Suzanne Jackson was born on January 30, 1944, in Saint Louis, Missouri. Her early childhood was nomadic, first moving to San Francisco at only nine months old, followed by pre-statehood Alaska, where the Jackson family settled in Fairbanks in 1952, remaining there throughout the rest of Jackson’s childhood. In her teenage years, Jackson would receive her first oil paints, become a member of the National Audubon Society, and begin to study ballet professionally. These three influences would leave indelible marks on the rest of her life. She received her BA in painting from San Francisco State in 1966, with a minor in drama.
Following graduation, Jackson traveled to Mexico and South America with a modern dance troupe. Upon her return to North America in 1967, she settled into the Echo Park neighborhood of Los Angeles, where her career in the art world began to solidify. She soon enrolled in a drawing class taught by Charles White at the Otis Art Institute. Through White, she met other artists such as David Hammons, Alonzo Davis, and Timothy Washington, who would form the foundation of her circle in Los Angeles.
From 1968-1970, Jackson ran Gallery 32, a space dedicated to fostering a supportive artist community. Inspired by White’s philosophy that art can be a vehicle for community activism and change, the gallery acted as a place to exchange ideas and philosophies, hosting discussions, poetry readings, and fundraisers for the likes of the Black Arts Council and the Black Panther Party. The gallery was the first to exhibit David Hammons’ iconic body prints and was host to the 1970 “Sapphire Show.” Organized by Betye Saar, "The Sapphire Show" is believed to be the first group show to feature solely Black women.
While running Gallery 32, Jackson was simultaneously making her own work. These paintings used acrylic paint almost like watercolor, with sometimes up to 150 layers of washy pigment set on top of one another to build up dreamy and lyrical images of Black figures, birds, flowers, and other natural elements. Nature has always been at the center of her work: appreciating it, understanding its history, and finding her place within it. In these motifs, one sees the impact of her time in Alaska and participation in the National Audubon Society. As she states, “I love nature, animals, children, spirit, love, and myself as a woman. If within my work the symbols reflect my culture, my upbringing, my environment, and especially my femininity, that is simply in everything of beauty and value that I want to do.” (S. Jackson, quoted in R. Reese, “The Things Around Me: Art Life, and Nature in the Work of Suzanne Jackson, Suzanne Jackson: Five Decades, exh. cat., Telfair Museums, 2019, p. 108).

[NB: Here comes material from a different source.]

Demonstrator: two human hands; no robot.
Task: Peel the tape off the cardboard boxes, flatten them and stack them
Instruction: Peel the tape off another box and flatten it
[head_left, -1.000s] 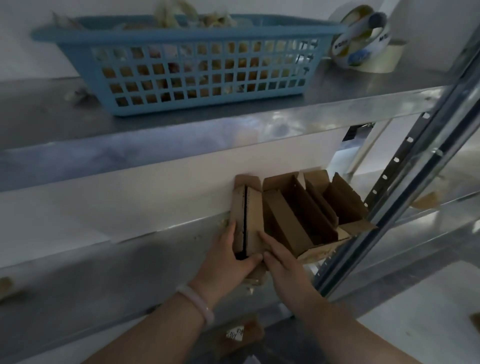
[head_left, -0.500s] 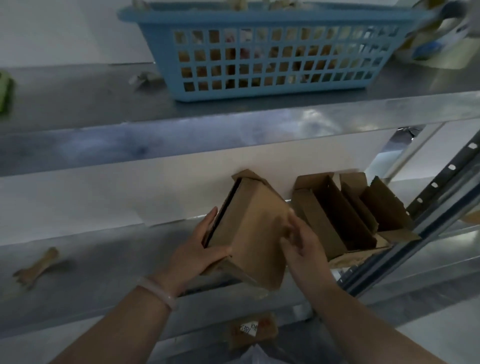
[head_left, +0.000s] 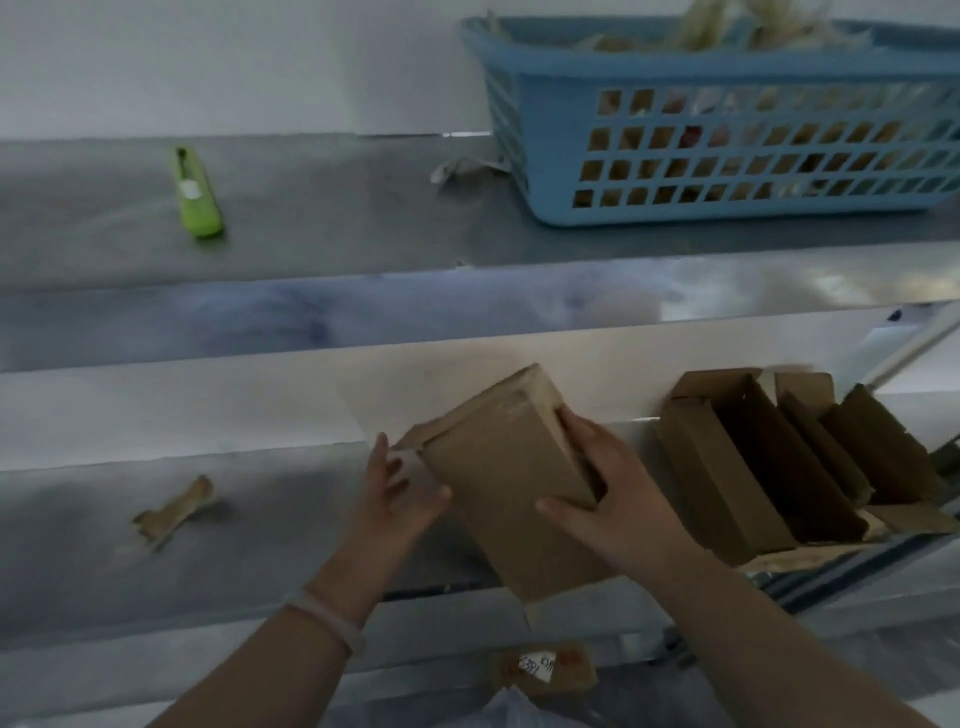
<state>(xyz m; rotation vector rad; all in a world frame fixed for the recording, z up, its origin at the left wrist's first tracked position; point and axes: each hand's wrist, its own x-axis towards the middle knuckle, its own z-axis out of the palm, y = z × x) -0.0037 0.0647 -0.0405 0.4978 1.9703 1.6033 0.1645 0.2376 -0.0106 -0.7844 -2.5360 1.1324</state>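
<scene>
Cardboard box (head_left: 509, 483) tilted, right hand (head_left: 615, 501) clamped round it, left hand (head_left: 397, 501) spread-fingered alongside.

A metal shelving rack stands hard against a plain white wall (head_left: 208, 62), and the same white shows again in the gap between its two levels. The upper shelf (head_left: 337, 218) is dull grey sheet metal, its surface matt and faintly streaked. Its broad front lip (head_left: 363, 317) is shinier, with a bluish cast and a bright patch of glare toward the right end. The lower shelf (head_left: 78, 545) is the same grey metal, shadowed by the level above it. The light is soft, cool and rather dim.
</scene>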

As the decades progressed, Jackson’s practice evolved from layering colored washes to layering acrylic in a more sculptural fashion. In 1990, she received an MFA in theater design from Yale University and moved to Savannah, Georgia, shortly thereafter. Her degree from Yale, bolstered by her years studying dance and drama, greatly informs the sculptural nature of these later works, begun over the last decade and a half. Known as the “anti-canvases,” these works are highly abstracted, contrasting with her early figurative paintings. To make these, Jackson piles layers of acrylic paint directly onto a table covered in plastic, then peels it off and hangs the drying paint like a canvas, allowing her to layer acrylic on acrylic without the need for traditional support. She then imbues these works with found objects and detritus from her studio—a nod to her love of nature and desire to positively impact the environment through upcycling—including netting, old ballet costumes, peanut shells, bells, loquat seeds, and leather string. Made to look like theater scrims, these “anti-canvases” will sometimes also incorporate bogus paper, a type of material used during set building, which she pinches and crimps to lend an even more lyrical aura to her work.
Jackson was a professor in the Savannah College of Art and Design painting department from 1996 until 2014. In 2019, she was the recipient of the Joan Mitchell Foundation Painters & Sculptors Grant and the subject of a major career retrospective, Suzanne Jackson: Five Decades, organized by the Jepson Center for the Arts, Telfair Museums, Savannah. Her first solo exhibition in New York, Suzanne Jackson: NEWS!, was held at Ortuzar Projects from November 2019-January 2020. Jackson has also been included in significant group shows, including Life Model: Charles White and His Students, Los Angeles County Museum of Art (2019); West by Midwest, Museum of Contemporary Art, Chicago (2018-2019); and Soul of a Nation: Art in the Age of Black Power, Tate Modern, Crystal Bridges, and Brooklyn Museum (2018-2019). Her work with Gallery 32 has been featured in exhibitions such as Now Dig This! Art and Black Los Angeles 1960-1980, Hammer Museum, Los Angeles (2011-2013); and Gallery 32 & Its Circle, Laband Art Gallery, Loyola Marymount University, Los Angeles (2009). She lives and works in Savannah, Georgia.